**Work task**
Identify all lines below that hold "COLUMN" and collect them.

(Dataset records)
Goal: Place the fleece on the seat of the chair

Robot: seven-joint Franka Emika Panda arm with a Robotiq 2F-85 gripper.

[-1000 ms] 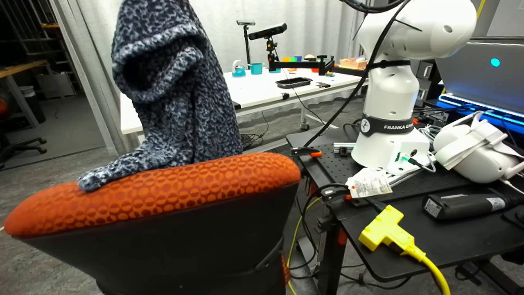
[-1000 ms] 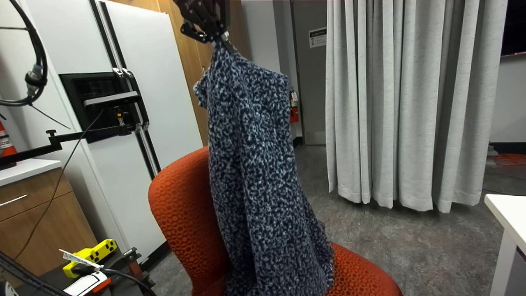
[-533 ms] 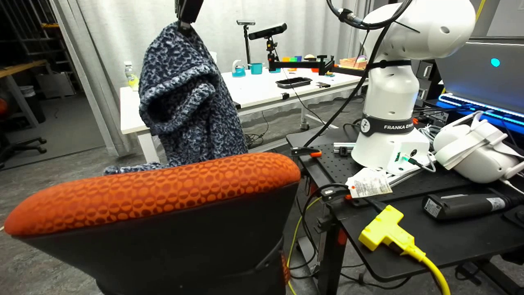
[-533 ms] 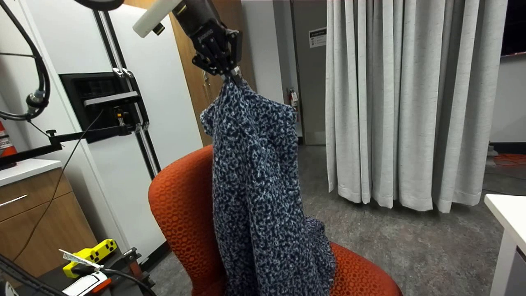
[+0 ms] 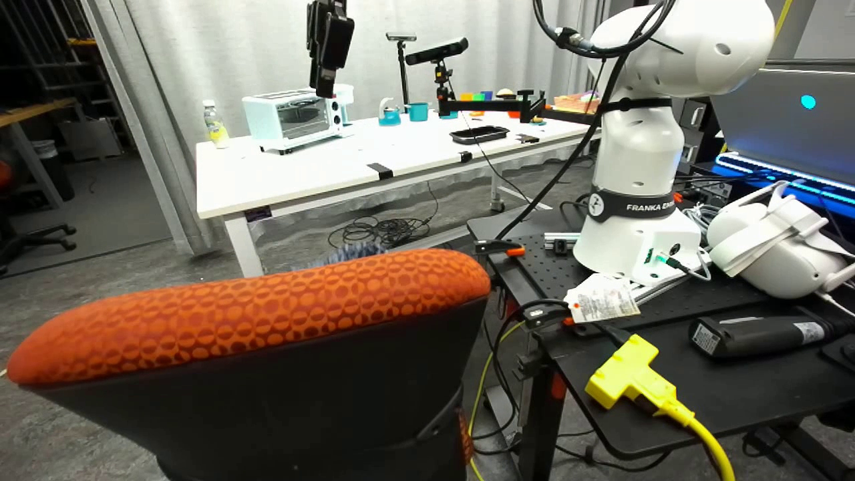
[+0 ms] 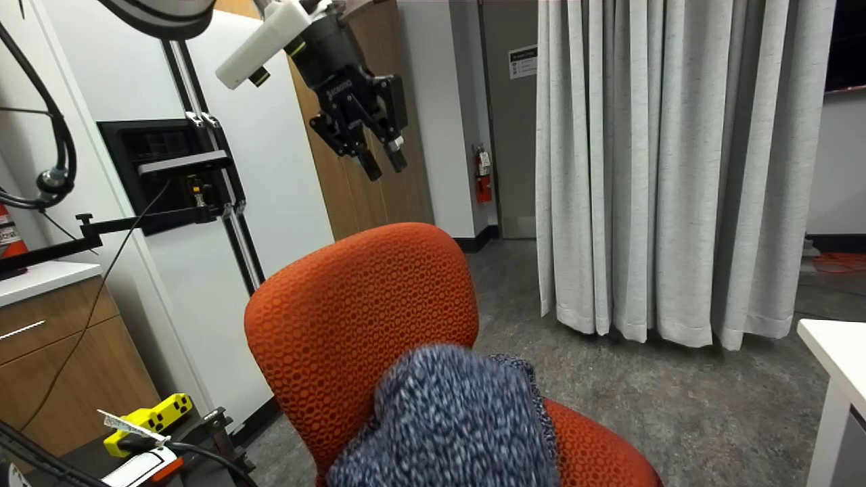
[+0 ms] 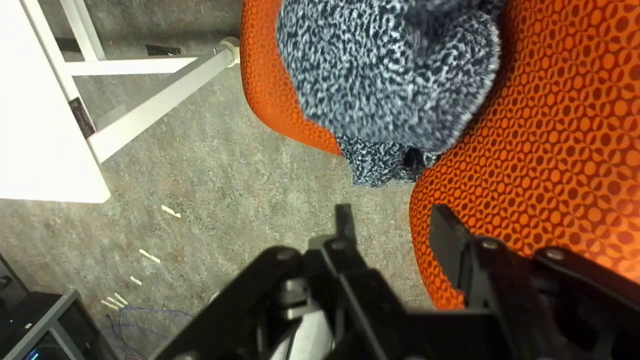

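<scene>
The orange chair (image 6: 365,291) shows in both exterior views; its backrest (image 5: 260,314) hides most of the seat in an exterior view. The speckled navy and grey fleece (image 6: 453,419) lies heaped on the seat against the backrest, slightly blurred. Only its top edge (image 5: 357,252) shows above the backrest in an exterior view. In the wrist view the fleece (image 7: 370,65) covers much of the seat, and a part hangs over the seat's edge. My gripper (image 6: 384,166) is open and empty above the chair, apart from the fleece. Its fingers (image 7: 392,210) are spread in the wrist view.
A white table (image 5: 300,174) with a toaster oven (image 5: 294,120) and a bottle (image 5: 215,125) stands beyond the chair. A black table (image 5: 668,414) with a yellow power connector (image 5: 631,374) stands beside the chair. A camera arm (image 5: 494,105) reaches over the white table.
The gripper first lowered the hanging fleece, then opened and let it go. The fleece has dropped from upright hanging into a heap on the seat. The gripper stays above, empty.
</scene>
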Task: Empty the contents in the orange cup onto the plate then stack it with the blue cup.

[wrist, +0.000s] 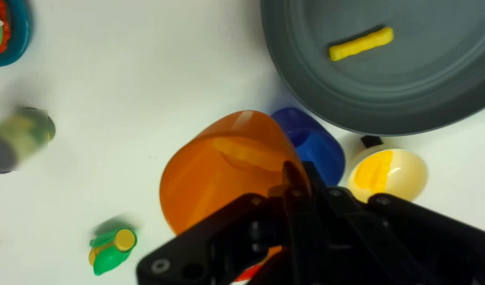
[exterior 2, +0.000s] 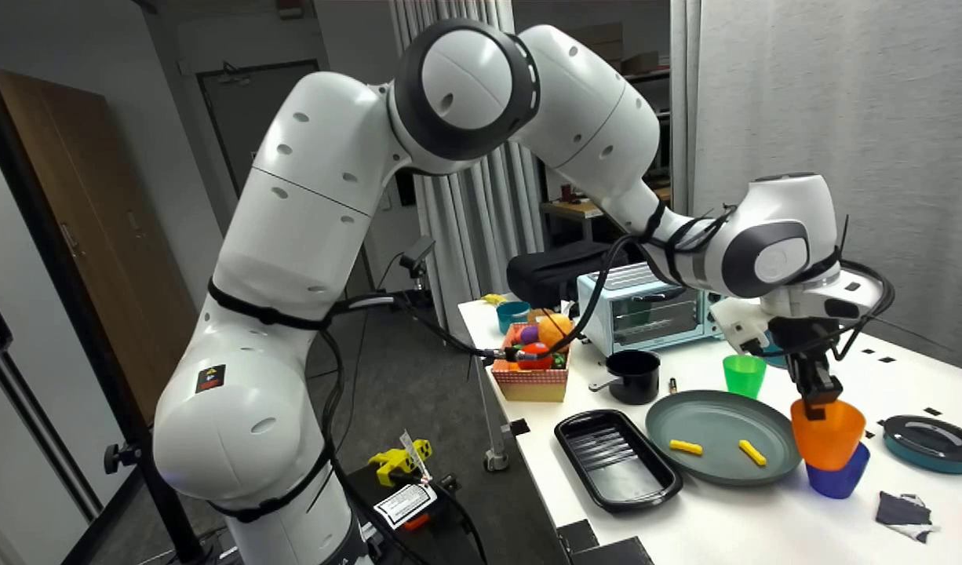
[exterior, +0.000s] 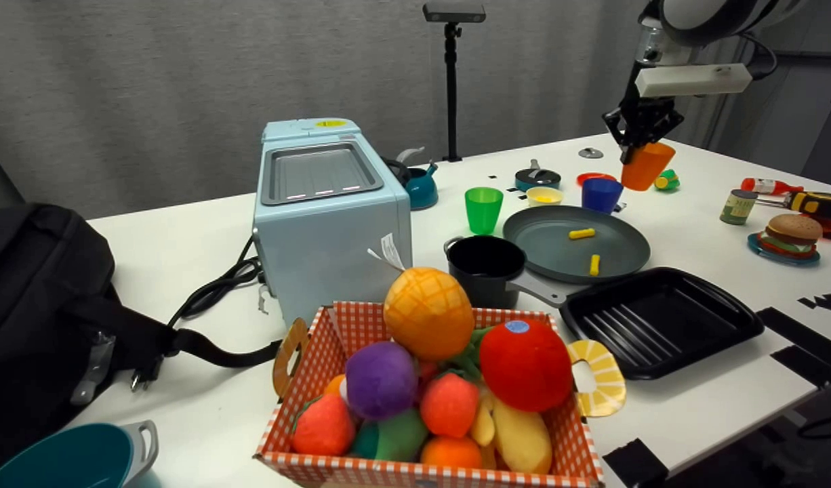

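My gripper (exterior: 630, 153) is shut on the wall of the orange cup (exterior: 649, 166) and holds it, slightly tilted, above the table. The fingers pinch its rim in the wrist view (wrist: 300, 170). A lighter long shape shows inside the cup; I cannot tell whether it is a piece. The blue cup (exterior: 601, 196) stands upright beside the plate; in an exterior view the orange cup (exterior 2: 828, 435) overlaps the blue cup (exterior 2: 840, 475). The dark grey plate (exterior: 544, 237) bears two yellow sticks, one (exterior: 581, 234) and another (exterior: 594, 265). One stick (wrist: 361, 43) shows in the wrist view.
The green cup (exterior: 483, 211) and black pot (exterior: 487, 268) stand beside the plate. A black ridged tray (exterior: 659, 318) lies near the table edge. A cream bowl (wrist: 404, 174) is close to the blue cup. A toaster oven (exterior: 334, 237) and fruit basket (exterior: 422, 471) are farther along.
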You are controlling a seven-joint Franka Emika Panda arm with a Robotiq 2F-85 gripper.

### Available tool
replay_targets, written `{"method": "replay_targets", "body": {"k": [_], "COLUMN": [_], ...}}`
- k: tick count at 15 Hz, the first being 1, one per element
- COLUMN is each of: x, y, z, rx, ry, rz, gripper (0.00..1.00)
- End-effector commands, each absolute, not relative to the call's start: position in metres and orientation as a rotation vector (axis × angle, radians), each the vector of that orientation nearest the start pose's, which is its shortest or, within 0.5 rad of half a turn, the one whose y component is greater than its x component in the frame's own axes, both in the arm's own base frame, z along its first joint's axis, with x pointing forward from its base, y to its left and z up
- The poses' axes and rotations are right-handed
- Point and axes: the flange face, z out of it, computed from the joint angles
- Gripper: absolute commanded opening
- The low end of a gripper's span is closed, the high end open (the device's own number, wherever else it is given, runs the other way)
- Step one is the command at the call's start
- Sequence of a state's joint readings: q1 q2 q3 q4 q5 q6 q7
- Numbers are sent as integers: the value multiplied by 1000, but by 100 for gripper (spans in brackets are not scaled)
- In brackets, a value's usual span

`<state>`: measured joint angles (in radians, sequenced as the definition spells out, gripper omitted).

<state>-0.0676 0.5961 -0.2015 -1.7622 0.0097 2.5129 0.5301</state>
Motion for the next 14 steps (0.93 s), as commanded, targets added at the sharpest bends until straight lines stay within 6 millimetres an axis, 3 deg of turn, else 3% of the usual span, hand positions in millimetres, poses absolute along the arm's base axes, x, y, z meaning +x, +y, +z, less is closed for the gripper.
{"method": "replay_targets", "body": {"k": [1, 4, 7, 14], "x": [650, 648, 642, 635], "y": [-136, -107, -78, -22], "z": [290, 310, 318, 295], "rx": [-2915, -2874, -2833, -2733], "ry": [1078, 999, 930, 799], "rz": [-346, -373, -395, -603], "gripper": [1, 1, 1, 1]}}
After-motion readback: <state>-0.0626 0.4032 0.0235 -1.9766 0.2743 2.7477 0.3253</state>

**Completed exercise**
replay_targets, written `{"method": "replay_targets", "body": {"k": [_], "COLUMN": [_], ...}}`
- COLUMN is each of: x, y, z, rx, ry, rz, gripper (0.00..1.00)

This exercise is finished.